TASK DIRECTIONS:
Would you write out all of the data exactly as it appears below?

[Opening STORED DATA section]

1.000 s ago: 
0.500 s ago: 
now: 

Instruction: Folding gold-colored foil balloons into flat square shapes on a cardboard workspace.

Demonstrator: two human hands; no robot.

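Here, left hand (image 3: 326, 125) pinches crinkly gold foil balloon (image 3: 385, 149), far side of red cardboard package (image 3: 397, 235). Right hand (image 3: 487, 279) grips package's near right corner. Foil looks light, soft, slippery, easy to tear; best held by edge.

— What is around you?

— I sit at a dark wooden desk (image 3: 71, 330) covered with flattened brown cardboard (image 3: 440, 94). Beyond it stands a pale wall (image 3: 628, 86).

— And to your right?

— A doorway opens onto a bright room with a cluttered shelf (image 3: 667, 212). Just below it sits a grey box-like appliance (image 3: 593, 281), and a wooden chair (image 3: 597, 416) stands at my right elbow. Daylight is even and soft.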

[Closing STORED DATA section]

RESULT FOR THIS TASK:
1.000 s ago: 
0.500 s ago: 
now: 

Instruction: Folding gold-colored foil balloons into flat square shapes on a cardboard workspace.

Demonstrator: two human hands; no robot.

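Here, left hand (image 3: 326, 125) pinches crinkly gold foil balloon (image 3: 385, 149), far side of red cardboard package (image 3: 397, 235). Right hand (image 3: 487, 279) grips package's near right corner. Foil looks light, soft, slippery, easy to tear; best held by edge.

— What is around you?

— I sit at a dark wooden desk (image 3: 71, 330) covered with flattened brown cardboard (image 3: 440, 94). Beyond it stands a pale wall (image 3: 628, 86).

— And to your right?

— A doorway opens onto a bright room with a cluttered shelf (image 3: 667, 212). Just below it sits a grey box-like appliance (image 3: 593, 281), and a wooden chair (image 3: 597, 416) stands at my right elbow. Daylight is even and soft.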

With this, the output is complete.